Entre as medidas previstas está o aumento da mistura de fertilizantes nacionais, sintéticos e minerais, aos fertilizantes comercializados, distribuídos e vendidos no território nacional. A partir de julho de 2027, o porcentual mínimo obrigatório da mistura será de 2%, chegando a 10% a partir de janeiro de 2037.

Lula vetou o trecho que dizia que "para efeitos desta lei e de seu regulamento, consideram-se fertilizantes aqueles extraídos e produzidos no território nacional". De acordo com o Planalto, o trecho restringia o conceito de fertilizantes apenas àqueles extraídos e produzidos no território nacional, o que conflitava com o referido artigo, que trata da "mistura de fertilizantes nacionais aos produtos comercializados, distribuídos e vendidos no território nacional".

TRÊS LAGOAS

A promulgação da nova lei pouco mais de dois meses depois de  o presidente Lula assinar os os contratos para a conclusão da planta da Unidade de Fertilizantes Nitrogenados III, em Três Lagoas, o que aconteceu em 25 de junho. A unidade integra o Novo Programa de Aceleração do Crescimento (PAC) e deve receber investimentos de mais de R$ 5 bilhões para ser concluída.
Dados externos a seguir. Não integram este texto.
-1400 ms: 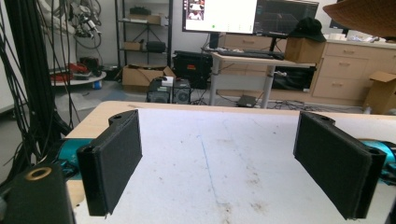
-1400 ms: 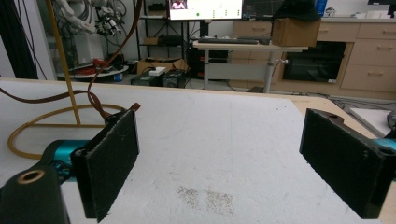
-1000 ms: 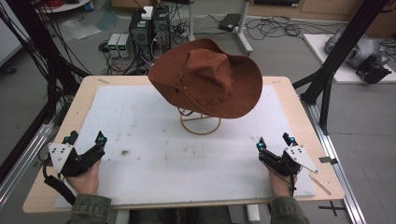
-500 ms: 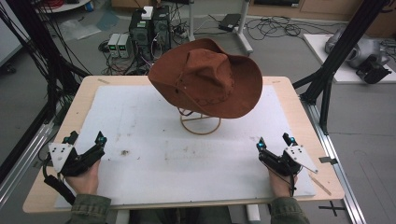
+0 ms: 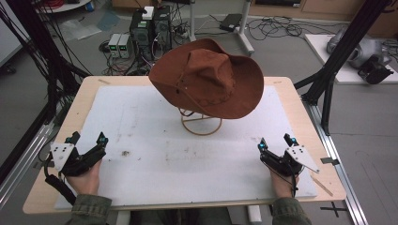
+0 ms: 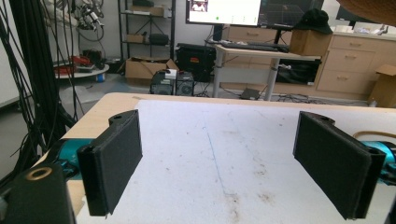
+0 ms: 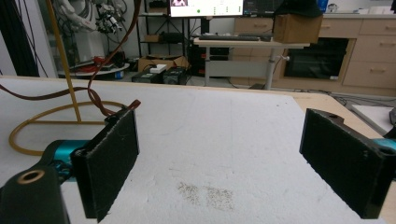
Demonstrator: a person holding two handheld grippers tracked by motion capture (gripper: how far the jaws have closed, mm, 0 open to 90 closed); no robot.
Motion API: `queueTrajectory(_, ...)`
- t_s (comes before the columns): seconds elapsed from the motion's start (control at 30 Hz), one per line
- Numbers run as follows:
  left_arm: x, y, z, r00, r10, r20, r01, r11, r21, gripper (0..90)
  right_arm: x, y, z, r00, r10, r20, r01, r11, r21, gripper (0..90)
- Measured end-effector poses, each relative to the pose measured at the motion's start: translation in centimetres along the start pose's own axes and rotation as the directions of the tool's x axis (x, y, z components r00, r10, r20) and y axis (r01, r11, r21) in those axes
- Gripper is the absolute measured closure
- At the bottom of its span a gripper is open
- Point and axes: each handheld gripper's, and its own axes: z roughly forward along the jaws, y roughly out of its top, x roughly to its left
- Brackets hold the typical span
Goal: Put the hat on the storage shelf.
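High view: nothing has moved over the last second. The brown suede wide-brimmed cowboy hat (image 5: 209,82) sits tilted on a gold wire hat stand (image 5: 201,123) at the back middle of the wooden bench with its white mat (image 5: 155,154), same as before. Left gripper (image 5: 87,138) rests at the near left corner, fingers (image 6: 112,158) spread apart, empty. Right gripper (image 5: 277,140) rests at the near right corner, fingers (image 7: 108,161) also apart, empty; stand base and the hat's dangling brown cord (image 7: 95,100) show at its left. Both well apart from the hat. Judgement: idle start pose, no step begun; the hat is the likely target.
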Motion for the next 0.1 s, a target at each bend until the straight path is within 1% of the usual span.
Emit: queueTrajectory(0.1, 0.05, -0.01, 0.05, 1.0000, -0.002, -0.004, 0.002, 1.0000, 0.005, 16.0, 0.05, -0.03, 0.04, 1.0000, -0.002, -0.004, 0.002, 1.0000, 0.005, 11.1)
Paralisada desde 2015, a unidade teve sua retomada confirmada pela Petrobras após nova reavaliação técnica e econômica que atestou a viabilidade do projeto. “Agora vai. Era pra ter começado bem antes”, avaliou Lula à época.

“Podem ficar certos, esse país vai construir sua soberania, sendo independente de importação de fertilizantes dos outros países. É apenas esperar que a gente vai ver o que vai acontecer”, completou o presidente.
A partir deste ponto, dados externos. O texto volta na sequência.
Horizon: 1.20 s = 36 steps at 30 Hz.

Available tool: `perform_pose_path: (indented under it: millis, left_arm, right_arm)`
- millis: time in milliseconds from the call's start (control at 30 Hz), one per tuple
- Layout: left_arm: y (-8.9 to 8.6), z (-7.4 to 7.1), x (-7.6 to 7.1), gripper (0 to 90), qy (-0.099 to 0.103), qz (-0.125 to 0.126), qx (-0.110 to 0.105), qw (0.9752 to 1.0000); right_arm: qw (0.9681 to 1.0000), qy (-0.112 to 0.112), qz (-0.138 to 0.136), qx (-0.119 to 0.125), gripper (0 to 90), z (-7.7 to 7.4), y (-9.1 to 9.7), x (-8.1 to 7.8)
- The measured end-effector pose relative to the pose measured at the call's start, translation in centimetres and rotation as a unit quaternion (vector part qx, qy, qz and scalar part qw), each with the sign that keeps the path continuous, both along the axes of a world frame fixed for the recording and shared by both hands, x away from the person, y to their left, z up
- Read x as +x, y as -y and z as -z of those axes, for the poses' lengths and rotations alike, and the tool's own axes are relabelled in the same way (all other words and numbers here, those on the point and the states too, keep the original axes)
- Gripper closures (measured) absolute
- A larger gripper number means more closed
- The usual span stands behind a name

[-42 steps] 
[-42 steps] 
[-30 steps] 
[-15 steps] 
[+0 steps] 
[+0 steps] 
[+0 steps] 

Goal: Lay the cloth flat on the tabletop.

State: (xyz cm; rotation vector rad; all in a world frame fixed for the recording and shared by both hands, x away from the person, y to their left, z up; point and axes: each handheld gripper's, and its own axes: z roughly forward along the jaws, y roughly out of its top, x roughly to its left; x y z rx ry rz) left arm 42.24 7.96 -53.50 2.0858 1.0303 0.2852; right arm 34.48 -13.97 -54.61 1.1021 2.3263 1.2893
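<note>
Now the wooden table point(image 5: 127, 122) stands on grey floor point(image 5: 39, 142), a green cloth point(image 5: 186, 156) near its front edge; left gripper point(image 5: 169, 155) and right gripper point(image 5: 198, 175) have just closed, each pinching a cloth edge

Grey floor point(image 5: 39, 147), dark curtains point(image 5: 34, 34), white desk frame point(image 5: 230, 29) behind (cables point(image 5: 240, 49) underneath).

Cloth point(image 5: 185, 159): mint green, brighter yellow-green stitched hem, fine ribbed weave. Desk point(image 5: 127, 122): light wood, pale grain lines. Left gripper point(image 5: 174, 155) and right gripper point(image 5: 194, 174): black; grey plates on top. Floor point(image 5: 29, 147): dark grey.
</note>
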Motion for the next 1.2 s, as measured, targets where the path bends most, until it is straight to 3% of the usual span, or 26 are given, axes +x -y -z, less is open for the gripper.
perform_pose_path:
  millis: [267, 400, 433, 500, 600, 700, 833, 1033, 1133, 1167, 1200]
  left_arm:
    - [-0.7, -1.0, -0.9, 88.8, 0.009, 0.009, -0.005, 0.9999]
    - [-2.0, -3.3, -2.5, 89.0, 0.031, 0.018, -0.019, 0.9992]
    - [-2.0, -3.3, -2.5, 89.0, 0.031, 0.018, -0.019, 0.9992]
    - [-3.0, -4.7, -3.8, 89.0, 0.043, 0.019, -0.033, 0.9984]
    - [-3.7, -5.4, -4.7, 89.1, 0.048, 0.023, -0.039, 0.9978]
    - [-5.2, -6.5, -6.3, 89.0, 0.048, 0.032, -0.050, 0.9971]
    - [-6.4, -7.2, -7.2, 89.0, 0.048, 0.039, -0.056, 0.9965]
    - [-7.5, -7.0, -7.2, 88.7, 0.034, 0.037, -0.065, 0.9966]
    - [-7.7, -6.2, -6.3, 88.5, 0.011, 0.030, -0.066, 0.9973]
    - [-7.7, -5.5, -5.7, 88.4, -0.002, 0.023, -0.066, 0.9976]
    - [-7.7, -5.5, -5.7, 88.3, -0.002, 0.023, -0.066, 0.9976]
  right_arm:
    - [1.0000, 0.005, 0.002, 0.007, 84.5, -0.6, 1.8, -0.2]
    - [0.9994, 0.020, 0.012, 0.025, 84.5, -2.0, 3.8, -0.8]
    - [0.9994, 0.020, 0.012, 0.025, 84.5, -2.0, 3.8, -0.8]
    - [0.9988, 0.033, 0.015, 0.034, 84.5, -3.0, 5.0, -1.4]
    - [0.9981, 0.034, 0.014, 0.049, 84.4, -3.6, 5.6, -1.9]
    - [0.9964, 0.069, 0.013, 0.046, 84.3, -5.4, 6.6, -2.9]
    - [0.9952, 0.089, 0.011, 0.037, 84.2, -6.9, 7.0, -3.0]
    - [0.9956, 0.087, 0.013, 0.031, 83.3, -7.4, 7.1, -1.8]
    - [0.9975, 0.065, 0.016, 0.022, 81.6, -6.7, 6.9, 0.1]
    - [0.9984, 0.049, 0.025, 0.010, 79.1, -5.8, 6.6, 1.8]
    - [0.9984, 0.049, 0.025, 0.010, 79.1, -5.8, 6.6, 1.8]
Em nota, o Palácio do Planalto afirma que o empreendimento é considerado estratégico para ampliar a produção nacional de fertilizantes, fortalecer a segurança alimentar e reduzir a dependência externa do país.

“Quando entrar em operação comercial, prevista para 2029, a unidade terá capacidade para produzir 3,6 mil toneladas diárias de ureia granulada e 2,2 mil toneladas diárias de amônia, totalizando cerca de 1,3 milhão de toneladas de ureia por ano, volume equivalente a aproximadamente 16% da demanda nacional pelo insumo”, informa o Palácio do Planalto na nota.
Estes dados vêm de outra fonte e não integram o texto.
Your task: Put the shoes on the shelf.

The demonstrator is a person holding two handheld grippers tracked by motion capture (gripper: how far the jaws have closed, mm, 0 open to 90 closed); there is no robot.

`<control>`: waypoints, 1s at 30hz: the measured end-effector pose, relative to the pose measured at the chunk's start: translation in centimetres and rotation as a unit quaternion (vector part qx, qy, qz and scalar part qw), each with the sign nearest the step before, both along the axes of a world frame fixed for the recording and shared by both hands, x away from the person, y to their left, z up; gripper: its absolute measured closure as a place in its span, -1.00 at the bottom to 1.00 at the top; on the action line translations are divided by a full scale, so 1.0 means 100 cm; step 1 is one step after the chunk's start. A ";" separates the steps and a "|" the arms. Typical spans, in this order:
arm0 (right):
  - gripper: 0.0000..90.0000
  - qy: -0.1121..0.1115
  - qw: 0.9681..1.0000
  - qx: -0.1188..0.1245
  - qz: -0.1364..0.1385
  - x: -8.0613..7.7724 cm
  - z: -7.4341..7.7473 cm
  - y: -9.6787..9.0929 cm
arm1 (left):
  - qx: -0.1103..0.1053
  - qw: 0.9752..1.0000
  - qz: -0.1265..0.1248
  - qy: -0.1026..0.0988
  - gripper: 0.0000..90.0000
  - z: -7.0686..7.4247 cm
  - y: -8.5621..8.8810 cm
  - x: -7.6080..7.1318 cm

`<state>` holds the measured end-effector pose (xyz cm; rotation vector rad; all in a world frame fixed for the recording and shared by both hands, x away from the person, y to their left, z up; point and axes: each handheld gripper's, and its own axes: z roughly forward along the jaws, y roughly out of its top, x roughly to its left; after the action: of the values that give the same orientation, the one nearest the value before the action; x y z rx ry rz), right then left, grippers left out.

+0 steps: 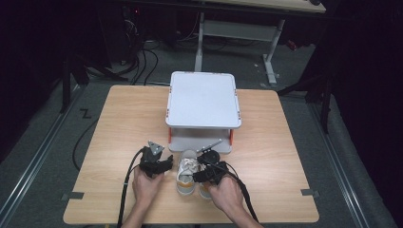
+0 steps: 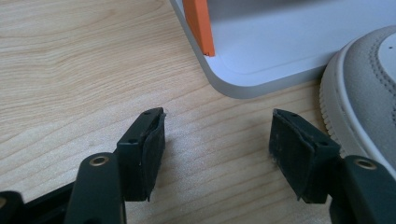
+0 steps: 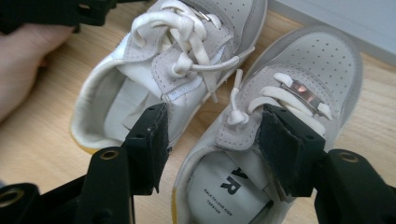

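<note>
Two small white lace-up shoes stand side by side on the wooden table (image 1: 119,123), toes toward a white two-tier rack (image 1: 203,99). My right gripper (image 1: 202,172) hovers over their heels. In the right gripper view it (image 3: 214,112) is open, jaws straddling the tongue and left wall of the nearer shoe (image 3: 299,60), beside the other shoe (image 3: 154,70). I cannot tell if the pads touch it. My left gripper (image 1: 167,161) is left of the shoes. It (image 2: 218,113) is open over bare wood, with a shoe toe (image 2: 364,88) at its right.
The rack's lower tray (image 2: 271,51) with its orange post (image 2: 200,23) lies just ahead of the left gripper. The person's left hand (image 3: 23,60) rests left of the shoes. Bare wood runs along both sides of the rack. Cables lie on the floor (image 1: 142,61) beyond.
</note>
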<state>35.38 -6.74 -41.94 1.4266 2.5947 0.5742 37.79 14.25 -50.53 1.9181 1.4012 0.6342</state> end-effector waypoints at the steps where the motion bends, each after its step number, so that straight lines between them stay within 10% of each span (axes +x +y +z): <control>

Ainda de acordo com o Planalto, a localização da fábrica é considerada estratégica, já que o Centro-Oeste responde por cerca de 40% da demanda brasileira de ureia, impulsionada, sobretudo, pelas culturas de milho, cana-de-açúcar, algodão e pastagens.

“A proximidade da unidade com importantes polos produtores agrícolas deve ampliar a confiabilidade do abastecimento e reduzir custos logísticos para produtores rurais, especialmente nos estados de Mato Grosso, Mato Grosso do Sul, Goiás, Paraná e São Paulo”, destaca o comunicado.

Atualmente, a carteira de fertilizantes da Petrobras no Novo PAC reúne quatro unidades: Fafen-BA, Fafen-SE, ANSA e UFN-III. 

“Com a entrada em operação dessas plantas, a estatal projeta atender cerca de 35% do mercado nacional de ureia até 2029. Antes da retomada das fábricas, 100% da ureia consumida no país era importada”, informa a nota do Palácio do Planalto.